The Brooklyn Nets made one extremely bold move Thursday selecting Caris LeVert with the 20th pick in the 2016 NBA Draft. They took a risk to begin with by trading Thaddeus Young for the No. 20 pick. But the biggest risk was taking a chance on LeVert.
LeVert, 21, was projected as the No. 50 pick by Draft Express, but the Nets apparently had him much, much higher than that. He averaged 10.4 points on 40.1 percent shooting from deep. He's a 6'7" combo guard who played just 31 games in his final two seasons at Michigan after three different foot injuries. He told reporters that he probably won't play in Summer League, but that his foot feels good.
Here's what Draft Express had to say about him:
LeVert's height, measured at 6'7", is his best physical asset and one of the main reasons NBA teams are excited about him. He has the potential to play anywhere from the point guard spot to the small forward position, but looks to fit best as a combo guard at the next level. His size allows him to shoot or pass over smaller defenders as he can easily see the floor.

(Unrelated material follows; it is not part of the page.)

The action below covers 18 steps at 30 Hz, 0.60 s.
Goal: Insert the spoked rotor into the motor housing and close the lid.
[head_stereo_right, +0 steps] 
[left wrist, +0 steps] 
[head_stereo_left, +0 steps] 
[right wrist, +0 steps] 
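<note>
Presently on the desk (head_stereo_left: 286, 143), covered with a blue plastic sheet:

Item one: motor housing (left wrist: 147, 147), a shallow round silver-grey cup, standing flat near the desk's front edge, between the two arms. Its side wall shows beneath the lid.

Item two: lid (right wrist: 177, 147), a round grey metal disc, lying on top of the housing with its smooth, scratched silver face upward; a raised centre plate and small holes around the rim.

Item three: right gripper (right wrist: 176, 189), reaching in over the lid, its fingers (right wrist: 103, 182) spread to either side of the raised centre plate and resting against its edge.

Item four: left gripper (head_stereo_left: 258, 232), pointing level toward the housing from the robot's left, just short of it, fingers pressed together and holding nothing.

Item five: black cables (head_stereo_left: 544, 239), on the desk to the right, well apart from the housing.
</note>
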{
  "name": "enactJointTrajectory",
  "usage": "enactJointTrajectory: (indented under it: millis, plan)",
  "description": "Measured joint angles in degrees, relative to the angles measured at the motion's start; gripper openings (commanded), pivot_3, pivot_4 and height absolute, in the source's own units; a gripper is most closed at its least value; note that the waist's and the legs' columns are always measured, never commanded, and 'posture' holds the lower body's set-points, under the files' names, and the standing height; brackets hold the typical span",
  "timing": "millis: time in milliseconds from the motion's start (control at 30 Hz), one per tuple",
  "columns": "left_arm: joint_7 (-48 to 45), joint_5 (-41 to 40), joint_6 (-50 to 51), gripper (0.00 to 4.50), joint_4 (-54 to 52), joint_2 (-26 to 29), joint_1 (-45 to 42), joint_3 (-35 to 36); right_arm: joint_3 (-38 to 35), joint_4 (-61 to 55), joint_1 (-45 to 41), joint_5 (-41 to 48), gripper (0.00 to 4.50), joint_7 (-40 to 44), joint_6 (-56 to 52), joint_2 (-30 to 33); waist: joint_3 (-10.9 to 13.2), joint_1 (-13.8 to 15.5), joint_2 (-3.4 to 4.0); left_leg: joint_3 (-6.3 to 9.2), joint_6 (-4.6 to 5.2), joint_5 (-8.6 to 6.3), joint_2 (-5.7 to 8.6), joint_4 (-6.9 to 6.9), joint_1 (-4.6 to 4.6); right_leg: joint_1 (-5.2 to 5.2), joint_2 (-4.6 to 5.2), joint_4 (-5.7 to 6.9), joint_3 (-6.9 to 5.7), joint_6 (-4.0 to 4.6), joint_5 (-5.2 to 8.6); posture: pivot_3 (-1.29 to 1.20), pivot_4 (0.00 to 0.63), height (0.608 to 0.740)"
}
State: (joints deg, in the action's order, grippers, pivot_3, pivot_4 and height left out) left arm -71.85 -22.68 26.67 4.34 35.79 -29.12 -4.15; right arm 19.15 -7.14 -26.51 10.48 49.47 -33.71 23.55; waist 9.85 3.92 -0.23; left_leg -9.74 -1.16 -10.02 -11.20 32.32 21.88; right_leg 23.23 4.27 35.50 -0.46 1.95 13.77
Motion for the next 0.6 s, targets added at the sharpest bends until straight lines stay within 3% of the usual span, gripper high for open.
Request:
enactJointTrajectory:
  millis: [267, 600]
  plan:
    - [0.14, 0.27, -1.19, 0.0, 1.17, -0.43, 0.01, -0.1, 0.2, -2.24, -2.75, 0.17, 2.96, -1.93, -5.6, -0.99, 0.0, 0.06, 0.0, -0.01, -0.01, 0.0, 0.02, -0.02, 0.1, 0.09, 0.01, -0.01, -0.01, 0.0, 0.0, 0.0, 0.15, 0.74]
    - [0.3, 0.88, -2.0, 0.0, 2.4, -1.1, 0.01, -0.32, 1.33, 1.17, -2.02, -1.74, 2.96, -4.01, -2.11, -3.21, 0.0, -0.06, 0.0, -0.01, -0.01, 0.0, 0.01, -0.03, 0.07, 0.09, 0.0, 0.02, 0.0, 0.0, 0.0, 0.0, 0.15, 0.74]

Offensively, LeVert is a jack of all trades. It starts with his jumper, and he has developed into an excellent outside shooter over the past three years. He knocked down 40% of his three point attempts in his college career, and has a fluid stroke that shows he should be able to translate his performance to the NBA line. He converted 47.1% of his 34 total catch and shoot opportunities in his senior season according to Synergy Sports Technology.
The potential is certainly there, and some even say he could've been lottery talent, but the 21-year-old had three surgeries done in the span of two years on his left foot. Dr.Martin O'Malley, the Nets foot/ankle specialist who fixed both Brook Lopez and Kevin Durant foot injuries, also performed LeVert's surgeries at the Hospital for Special Surgery.
When LeVert got down on himself after surgery, KD told him not to worry, that 'once Dr. O'Malley is done with you, you'll be as good as new.'
LeVert knows a thing or two about overcoming adversity. As profiled in his Players Tribune piece, LeVern lost his father to a heart attack when he was only 15 years old. Like many other Nets players from this past season, adversity made them the men they are today.
"After my dad died, all I wanted to do was work as hard as I possibly could to accomplish all the things that I knew would have made him proud.
When he passed away, I had to push myself. And I wasn't going to be denied."
On playing in Brooklyn:
"I know it's a great city. I played here a couple times in college. We played in this arena. I'm a midwest guy, so I'm not that far away from here, but like I said, it's a great city and I'm glad to be here. I'm ready to work my butt off."
On his role:
"I'm just trying to do whatever it takes. Next year as a rookie, I know rookies have a tougher role on the team, but I'm ready to fulfill whatever role the team needs me to do. And then for the long haul just get better, be one of the guys for the team."